具体的な政策をみると、財政支出の拡大姿勢がみられないこと、金融緩和の具体的な手段が不明瞭なことなどから、内需拡大に向けた有効手段に乏しい印象もあります。この背景には、西側諸国とは一線を画した政府・供給サイド主導の政策運営に、習国家主席が相当の自信を持っていることが伺えます。
2026年の重点政策は8項目が挙げられました。なお、今回の重点政策にはいずれも「堅持」が含まれており、これまでの政策を引き継ぎ、強化させていくかたちとなりました。
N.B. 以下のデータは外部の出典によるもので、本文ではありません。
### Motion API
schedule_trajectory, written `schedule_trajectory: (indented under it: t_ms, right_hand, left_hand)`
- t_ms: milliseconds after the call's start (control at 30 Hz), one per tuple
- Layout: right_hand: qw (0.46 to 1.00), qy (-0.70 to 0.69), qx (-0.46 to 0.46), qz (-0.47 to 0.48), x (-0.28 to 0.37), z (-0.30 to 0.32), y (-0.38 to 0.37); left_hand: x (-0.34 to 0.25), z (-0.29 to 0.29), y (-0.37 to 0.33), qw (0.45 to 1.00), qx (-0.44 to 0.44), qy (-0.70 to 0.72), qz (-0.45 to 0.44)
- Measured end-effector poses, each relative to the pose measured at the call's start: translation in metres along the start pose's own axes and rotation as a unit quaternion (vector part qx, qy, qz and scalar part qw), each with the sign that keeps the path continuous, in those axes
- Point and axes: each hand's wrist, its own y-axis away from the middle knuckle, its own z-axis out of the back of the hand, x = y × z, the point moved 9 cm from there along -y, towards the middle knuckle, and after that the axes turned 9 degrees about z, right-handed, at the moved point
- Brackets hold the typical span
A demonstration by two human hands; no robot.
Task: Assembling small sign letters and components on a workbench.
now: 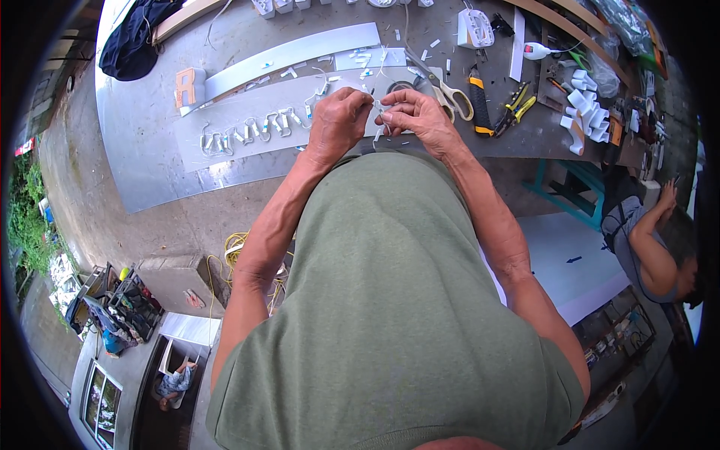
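My left hand (337, 124) is closed in a pinch over the workbench, its fingertips close to a thin dark-tipped end. Just to its right, my right hand (420, 120) has thumb and forefinger pinched together on thin pale wires (379, 129). What the left fingertips grip is hidden by the hand. From beside the left hand a string of small white-and-blue modules (262, 129), joined by looped wires, zigzags leftward on a light grey sheet (247, 166). Scissors (454, 97) with pale handles lie just beyond my right hand.
A yellow-and-black utility knife (480, 101) and yellow-handled pliers (517, 109) lie right of the scissors. White channel-letter-like pieces (586, 112) are piled farther right. A long white strip (300, 56) lies behind the modules. Another person (652, 247) is at the right.
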Motion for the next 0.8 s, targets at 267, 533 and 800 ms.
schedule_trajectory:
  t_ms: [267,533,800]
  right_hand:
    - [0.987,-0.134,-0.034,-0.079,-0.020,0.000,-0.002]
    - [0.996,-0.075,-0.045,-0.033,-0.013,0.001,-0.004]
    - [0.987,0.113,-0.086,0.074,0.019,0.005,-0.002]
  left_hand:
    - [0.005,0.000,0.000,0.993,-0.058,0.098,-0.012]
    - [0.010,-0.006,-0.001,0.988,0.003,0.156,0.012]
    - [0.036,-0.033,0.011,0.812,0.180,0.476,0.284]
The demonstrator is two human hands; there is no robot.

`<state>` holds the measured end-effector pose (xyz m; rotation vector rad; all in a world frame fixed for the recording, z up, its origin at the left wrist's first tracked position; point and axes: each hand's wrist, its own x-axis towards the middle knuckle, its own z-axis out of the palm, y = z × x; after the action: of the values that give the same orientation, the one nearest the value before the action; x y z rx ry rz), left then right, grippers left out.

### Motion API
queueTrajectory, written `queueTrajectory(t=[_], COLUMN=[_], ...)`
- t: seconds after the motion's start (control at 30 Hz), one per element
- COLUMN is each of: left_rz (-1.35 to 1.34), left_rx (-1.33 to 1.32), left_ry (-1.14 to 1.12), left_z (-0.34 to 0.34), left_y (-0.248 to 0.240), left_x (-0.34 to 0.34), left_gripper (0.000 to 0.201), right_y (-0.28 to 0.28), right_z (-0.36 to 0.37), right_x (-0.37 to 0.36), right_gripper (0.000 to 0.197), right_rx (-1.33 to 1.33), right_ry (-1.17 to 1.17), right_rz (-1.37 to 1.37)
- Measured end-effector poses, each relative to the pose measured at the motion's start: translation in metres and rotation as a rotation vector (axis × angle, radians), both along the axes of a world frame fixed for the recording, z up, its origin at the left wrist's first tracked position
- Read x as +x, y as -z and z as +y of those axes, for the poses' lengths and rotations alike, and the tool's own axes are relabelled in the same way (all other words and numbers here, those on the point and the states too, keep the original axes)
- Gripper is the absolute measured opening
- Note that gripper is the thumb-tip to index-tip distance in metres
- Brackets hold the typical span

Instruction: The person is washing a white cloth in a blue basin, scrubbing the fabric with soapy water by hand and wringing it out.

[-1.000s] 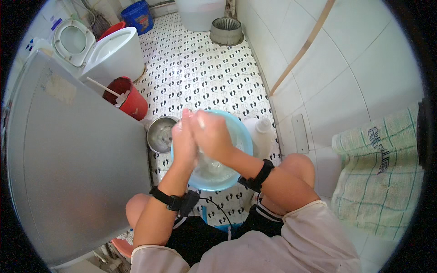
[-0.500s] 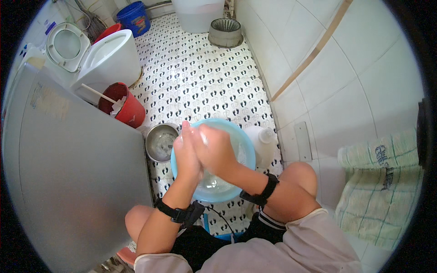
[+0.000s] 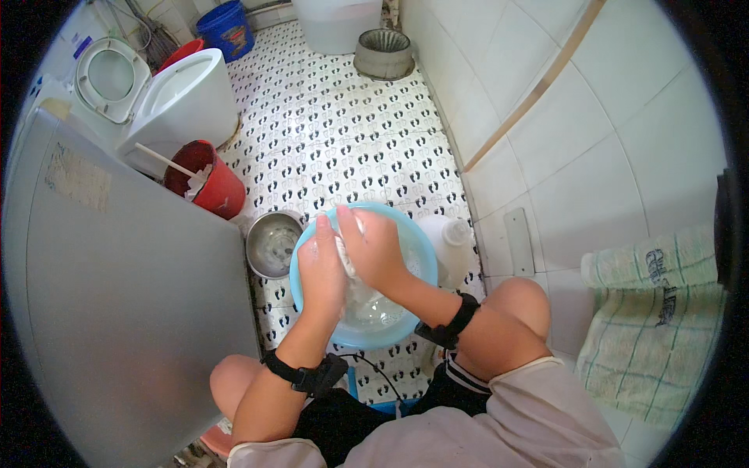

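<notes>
both hands, left hand point(image 3: 321, 269) and right hand point(image 3: 373, 248), close their fingers on a wet white cloth point(image 3: 346, 251) pressed between them, above the round light-blue plastic basin point(image 3: 413, 249). likely mid-scrub; next calls for rubbing palm against palm.

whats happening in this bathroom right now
A person squats on the patterned tile floor and hand-washes a small white cloth over a light blue basin of water. The left hand and right hand press the cloth between them. A steel bowl sits to the left of the basin, a white plastic bottle to its right.
</notes>
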<state>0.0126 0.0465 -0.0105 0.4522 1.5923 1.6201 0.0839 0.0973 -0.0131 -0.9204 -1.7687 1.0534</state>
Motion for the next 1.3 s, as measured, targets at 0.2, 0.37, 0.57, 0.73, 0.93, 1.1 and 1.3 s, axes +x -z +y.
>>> queueTrajectory(t=[0.2, 0.37, 0.57, 0.73, 0.93, 1.1, 1.3], left_rz=[-0.122, -0.023, -0.105, -0.145, -0.109, -0.222, -0.211], left_rx=[0.02, 0.045, 0.052, 0.109, 0.099, 0.137, 0.091], left_ry=[-0.043, -0.001, -0.004, 0.017, -0.014, -0.047, -0.012], left_z=[-0.002, -0.002, 0.0, 0.001, 0.003, 0.003, 0.001], left_y=[0.0, 0.0, -0.011, 0.001, -0.004, -0.004, -0.009], left_x=[-0.007, -0.002, 0.009, -0.009, -0.003, 0.004, -0.008], left_gripper=[0.045, 0.044, 0.04, 0.036, 0.034, 0.032, 0.032], right_y=[-0.008, -0.016, -0.007, -0.02, -0.014, -0.009, -0.006], right_z=[-0.009, -0.009, 0.0, -0.014, -0.004, 0.0, -0.013], right_x=[0.003, 0.002, 0.006, 0.005, 0.0, -0.003, 0.003], right_gripper=[0.037, 0.035, 0.034, 0.033, 0.034, 0.029, 0.029], right_rx=[0.201, -0.087, 0.02, 0.176, -0.05, -0.061, 0.341], right_ry=[-0.15, -0.025, -0.072, -0.13, -0.002, 0.014, -0.079], right_rz=[0.085, -0.035, 0.017, 0.156, 0.014, 0.046, 0.103])
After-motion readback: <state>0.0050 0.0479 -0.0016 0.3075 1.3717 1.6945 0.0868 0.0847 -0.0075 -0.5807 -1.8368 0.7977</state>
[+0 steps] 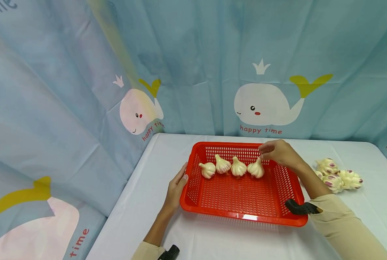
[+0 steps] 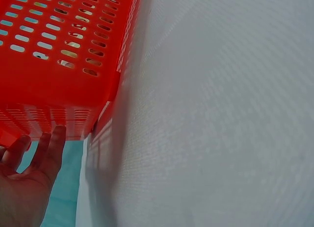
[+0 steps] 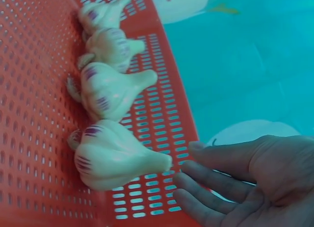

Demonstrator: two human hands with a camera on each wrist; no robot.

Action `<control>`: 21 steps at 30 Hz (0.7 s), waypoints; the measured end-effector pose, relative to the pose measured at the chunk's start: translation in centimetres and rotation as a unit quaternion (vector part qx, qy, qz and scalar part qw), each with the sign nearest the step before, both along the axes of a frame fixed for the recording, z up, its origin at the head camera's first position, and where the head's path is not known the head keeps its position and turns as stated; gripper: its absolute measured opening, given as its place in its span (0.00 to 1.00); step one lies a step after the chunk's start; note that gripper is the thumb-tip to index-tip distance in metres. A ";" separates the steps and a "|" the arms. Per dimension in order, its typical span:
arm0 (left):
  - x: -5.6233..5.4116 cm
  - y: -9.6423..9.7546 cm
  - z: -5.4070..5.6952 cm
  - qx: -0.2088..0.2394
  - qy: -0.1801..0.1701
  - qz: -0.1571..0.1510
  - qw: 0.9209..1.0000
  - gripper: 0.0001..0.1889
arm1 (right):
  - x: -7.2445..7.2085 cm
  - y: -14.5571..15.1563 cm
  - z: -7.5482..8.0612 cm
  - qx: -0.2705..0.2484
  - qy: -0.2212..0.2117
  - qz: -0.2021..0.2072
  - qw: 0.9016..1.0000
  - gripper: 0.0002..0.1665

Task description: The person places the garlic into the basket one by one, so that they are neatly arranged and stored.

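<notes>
Several garlic bulbs (image 1: 239,168), cream with purple streaks, stand in a row along the far side of a red plastic basket (image 1: 239,215). My right hand (image 1: 279,154) hovers over the basket's far right part, fingers loosely extended. In the right wrist view its fingertips (image 3: 184,182) are right by the stem of the nearest garlic bulb (image 3: 110,156), with nothing between thumb and fingers. On the basket's left side rests my left hand (image 1: 175,189). The left wrist view shows its fairly straight fingers (image 2: 55,143) against the outer wall of the basket (image 2: 54,85).
More garlic bulbs (image 1: 334,182) lie in a cluster on the white tablecloth (image 1: 141,213), right of the basket and beyond my right forearm. A blue curtain (image 1: 200,104) with whale prints hangs behind and left of the table. Black straps sit at both wrists.
</notes>
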State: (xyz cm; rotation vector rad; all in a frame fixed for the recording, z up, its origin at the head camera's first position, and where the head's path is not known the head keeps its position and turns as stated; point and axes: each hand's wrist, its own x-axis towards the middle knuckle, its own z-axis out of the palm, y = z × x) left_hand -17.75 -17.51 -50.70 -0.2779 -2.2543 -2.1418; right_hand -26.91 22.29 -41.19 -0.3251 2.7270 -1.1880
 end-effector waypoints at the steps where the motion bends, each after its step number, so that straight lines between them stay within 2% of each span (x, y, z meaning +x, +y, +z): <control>1: 0.0 0.0 0.0 0.000 -0.001 0.001 1.000 0.28 | 0.1 0.1 0.1 -0.002 0.004 -0.001 1.000 0.22; 11: -0.1 0.0 -0.1 -0.002 0.004 0.002 1.000 0.28 | 1.6 1.5 1.8 -0.023 0.006 -0.016 1.000 0.28; 15: 0.0 0.0 -0.1 -0.001 0.002 0.002 1.000 0.28 | 2.4 2.4 2.1 -0.034 0.005 -0.030 0.999 0.29; 21: 0.0 0.0 -0.1 -0.001 0.002 -0.001 1.000 0.29 | 3.7 3.8 2.3 -0.040 0.026 -0.048 0.998 0.30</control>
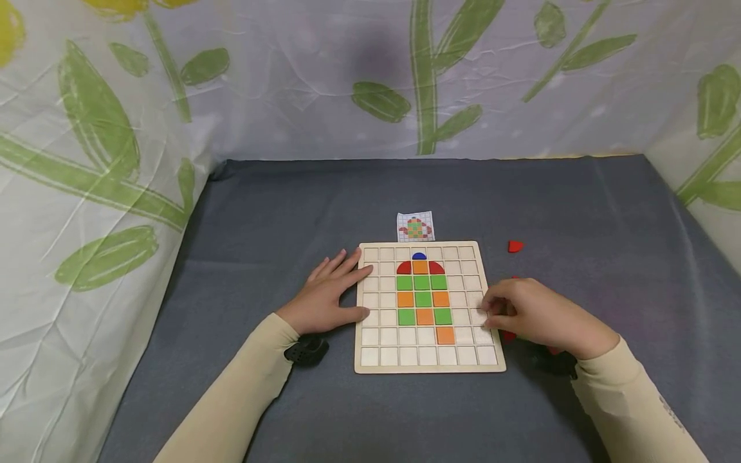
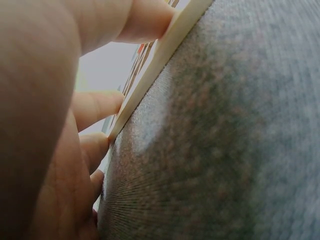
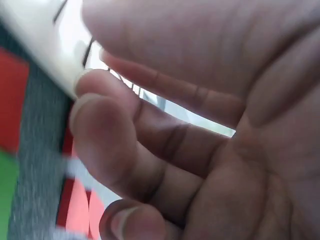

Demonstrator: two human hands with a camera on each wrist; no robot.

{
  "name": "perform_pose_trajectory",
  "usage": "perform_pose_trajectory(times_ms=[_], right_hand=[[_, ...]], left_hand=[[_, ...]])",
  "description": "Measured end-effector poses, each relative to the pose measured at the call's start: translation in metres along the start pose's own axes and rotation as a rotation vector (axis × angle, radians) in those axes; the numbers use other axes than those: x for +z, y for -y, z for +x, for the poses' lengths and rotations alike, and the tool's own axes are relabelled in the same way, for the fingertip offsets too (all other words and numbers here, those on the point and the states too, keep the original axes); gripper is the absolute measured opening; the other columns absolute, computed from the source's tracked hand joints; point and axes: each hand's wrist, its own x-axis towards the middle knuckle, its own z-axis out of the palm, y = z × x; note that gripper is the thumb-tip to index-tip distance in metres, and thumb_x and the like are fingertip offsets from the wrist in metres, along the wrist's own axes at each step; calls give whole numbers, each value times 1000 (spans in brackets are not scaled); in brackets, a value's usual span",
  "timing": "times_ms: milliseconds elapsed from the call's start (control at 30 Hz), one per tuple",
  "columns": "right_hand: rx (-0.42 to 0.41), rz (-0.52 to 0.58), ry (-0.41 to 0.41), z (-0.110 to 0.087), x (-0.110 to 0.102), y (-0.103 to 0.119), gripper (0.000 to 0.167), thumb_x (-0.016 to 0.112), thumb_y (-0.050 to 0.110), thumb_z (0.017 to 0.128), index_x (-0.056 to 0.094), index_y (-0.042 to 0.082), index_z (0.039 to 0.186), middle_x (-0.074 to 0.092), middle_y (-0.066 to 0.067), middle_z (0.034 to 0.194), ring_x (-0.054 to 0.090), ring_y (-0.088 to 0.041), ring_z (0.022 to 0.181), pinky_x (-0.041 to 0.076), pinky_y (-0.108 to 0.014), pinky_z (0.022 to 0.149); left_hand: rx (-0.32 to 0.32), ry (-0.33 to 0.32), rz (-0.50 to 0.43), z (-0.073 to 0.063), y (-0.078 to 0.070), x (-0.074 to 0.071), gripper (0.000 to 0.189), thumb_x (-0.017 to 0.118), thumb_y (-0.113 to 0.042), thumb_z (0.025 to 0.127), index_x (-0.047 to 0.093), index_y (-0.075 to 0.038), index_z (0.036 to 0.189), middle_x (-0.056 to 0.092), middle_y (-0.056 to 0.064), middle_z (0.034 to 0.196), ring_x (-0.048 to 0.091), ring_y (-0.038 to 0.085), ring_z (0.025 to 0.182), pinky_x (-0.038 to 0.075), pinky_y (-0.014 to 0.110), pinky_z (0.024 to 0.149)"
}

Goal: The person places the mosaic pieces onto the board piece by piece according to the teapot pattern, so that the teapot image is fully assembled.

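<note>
A wooden grid board (image 1: 382, 355) lies flat, with blue, red, orange and green pieces set in its middle columns. My left hand (image 1: 327, 296) has its fingers spread and touches the board's left edge; in the left wrist view the fingertips meet the board's rim (image 2: 150, 72). Over the right edge of the board hovers my right hand (image 1: 529, 318), fingers loosely bent. The right wrist view shows the thumb apart from the bent fingers, with no piece visible between them. Beneath this hand are red pieces (image 3: 80, 207) and a green piece (image 3: 6, 192), partly hidden.
A small printed picture card (image 1: 415, 227) with a coloured pattern lies just behind the board. One red piece (image 1: 515, 246) lies apart at the board's upper right. The dark grey cloth (image 1: 301, 199) covers the table, and a patterned curtain (image 1: 301, 83) hangs behind.
</note>
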Motion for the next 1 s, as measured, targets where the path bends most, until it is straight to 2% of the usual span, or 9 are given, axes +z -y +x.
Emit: perform_pose_trajectory(times_ms=[233,500,733,1000], right_hand=[[92,10,-17,-17,-7,-16,19,87,12,84,75,13,98,65,10,83,57,-8,72,50,-26,63],[134,-28,10,-33,-6,-31,30,93,22,79,72,12,97,66,9,85,58,-7,77,50,-28,69],[131,5,29,-35,-3,-34,26,91,19,81,69,15,93,62,11,78,56,-4,71,48,-26,64],[116,15,39,-34,-7,-27,22,87,12,84,65,17,86,61,11,73,54,-4,66,47,-25,60]], left_hand=[[2,-9,1,-1,-1,-1,83,72,-45,94,37,-21,166,10,1,177,3,29,164,-1,55,131],[-1,-4,-5,0,-3,-1,83,72,-45,94,37,-21,166,9,1,177,2,29,164,-1,55,131],[5,-11,-8,-1,-2,-1,83,72,-45,94,37,-21,166,10,1,177,3,29,164,0,56,131],[6,-11,-12,0,-3,-1,83,72,-45,94,37,-20,165,10,1,177,3,30,164,0,56,130]])
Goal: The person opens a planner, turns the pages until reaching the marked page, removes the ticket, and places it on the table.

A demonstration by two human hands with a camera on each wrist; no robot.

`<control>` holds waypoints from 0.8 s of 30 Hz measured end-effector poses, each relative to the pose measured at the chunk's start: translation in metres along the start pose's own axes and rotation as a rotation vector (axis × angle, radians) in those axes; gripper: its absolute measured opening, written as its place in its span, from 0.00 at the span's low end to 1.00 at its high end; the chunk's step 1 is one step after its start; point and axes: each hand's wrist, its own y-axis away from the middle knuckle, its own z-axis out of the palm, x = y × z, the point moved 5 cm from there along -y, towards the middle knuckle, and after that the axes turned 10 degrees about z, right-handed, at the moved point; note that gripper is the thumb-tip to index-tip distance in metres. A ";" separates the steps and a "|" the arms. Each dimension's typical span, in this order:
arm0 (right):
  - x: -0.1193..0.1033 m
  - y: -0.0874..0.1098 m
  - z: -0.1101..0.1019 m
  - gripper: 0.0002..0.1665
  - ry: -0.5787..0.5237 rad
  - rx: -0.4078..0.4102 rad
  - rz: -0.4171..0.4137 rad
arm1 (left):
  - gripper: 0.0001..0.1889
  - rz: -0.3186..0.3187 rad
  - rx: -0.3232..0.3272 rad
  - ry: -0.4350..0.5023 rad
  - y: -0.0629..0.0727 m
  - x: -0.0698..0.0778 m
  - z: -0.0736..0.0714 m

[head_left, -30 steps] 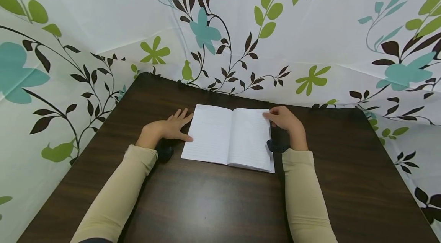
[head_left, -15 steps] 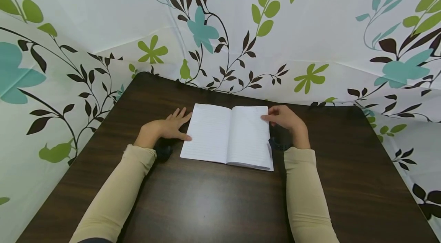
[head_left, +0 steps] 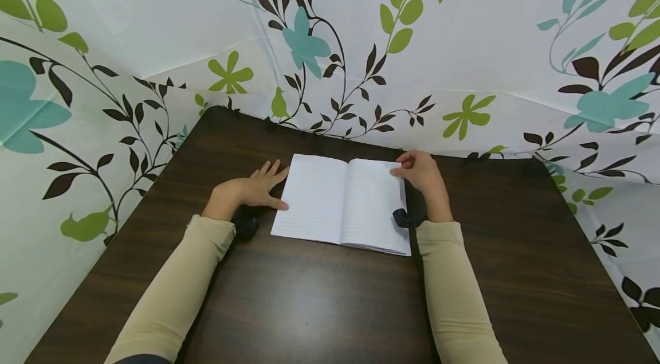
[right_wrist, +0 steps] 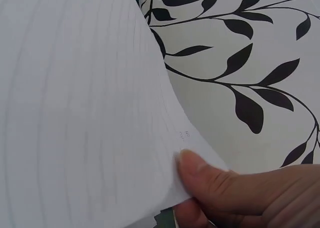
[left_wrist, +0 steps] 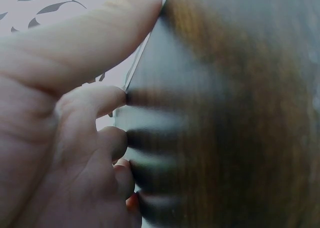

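Observation:
An open notebook [head_left: 317, 198] with blank ruled pages lies on the dark wooden table. My left hand [head_left: 250, 191] rests beside its left edge, fingers spread, with the thumb tip touching the page edge. In the left wrist view the left hand [left_wrist: 75, 133] has its fingertips down on the table. At the upper right corner of the right page, my right hand [head_left: 421, 173] pinches the paper. Up close in the right wrist view, the thumb of the right hand [right_wrist: 235, 190] lies on top of the ruled page [right_wrist: 95, 97], fingers beneath, and the page bends.
The brown table [head_left: 309, 306] spreads around the notebook on all sides. Behind it hangs a white cloth [head_left: 330, 100] printed with leaves and flowers. A dark wrist camera [head_left: 407, 218] on the right wrist overhangs the page's right edge.
My right hand has shifted slightly up and inward at the page corner, its wrist turning a little to the left. My left hand has stayed in place.

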 end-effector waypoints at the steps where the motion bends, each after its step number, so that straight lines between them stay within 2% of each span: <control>1: 0.000 0.000 0.000 0.20 0.008 0.004 0.003 | 0.57 -0.001 0.000 0.002 0.000 0.000 0.000; 11: -0.002 0.003 0.000 0.11 0.041 0.070 -0.007 | 0.56 0.007 0.000 0.007 0.000 0.001 0.002; 19: -0.008 0.009 -0.008 0.09 0.048 0.192 -0.051 | 0.56 0.009 0.004 0.002 -0.001 0.001 0.001; 24: -0.009 0.008 -0.010 0.12 0.048 0.191 -0.066 | 0.56 0.014 0.007 0.001 -0.001 0.000 0.001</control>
1.「内需主導を堅持し、強大な国内市場を建設する」として、前年に続き国内需要の促進が筆頭に挙げられ、消費振興策の実施や収入増加策の制定などが示されました。
2.「イノベーションによる牽引を堅持し、新たな成長エンジンの育成・強化を加速する」が挙げられ、科学技術人材の育成の推進や、「人工知能+(AIプラス)」のさらなる推進が掲げられました。
3.「改革におけるブレークスルーを堅持し、質の高い発展の動力と活力を強化する」として、「内巻」(過度な競争)の是正、全国統一大市場の建設に向けた条例の制定が挙げられました。
このほか、重点リスクとしては、不動産市場と地方政府債務の処理が挙げられ、景気の安定を維持しつつ、秩序だったリスク解消を進める姿勢が示されました。来年は、構造改革と成長維持の両立が強く問われる正念場となりそうです。
米中間選挙まで米中関係悪化は回避か
中国と米国の関係は、両国の覇権争いということもあり、今後は政治・経済をめぐる摩擦は長らく続くと見込まれます。ただ、「米国ファースト」を強調するトランプ米大統領は、米中のこれまでの交渉でどんな脅かしにも屈しない中国に手を焼いたこともあり、ディール(取引)重視の同氏が来年の米中間選挙までは中国から得られる経済的利益、その利益を受けた国民の支持を念頭に、中国との関係悪化は極力回避すると見込まれます。
高市政権が誕生した後、日中関係は急速に悪化し、なかなか改善の糸口は見えないが、中国経済への大きな影響はないでしょう。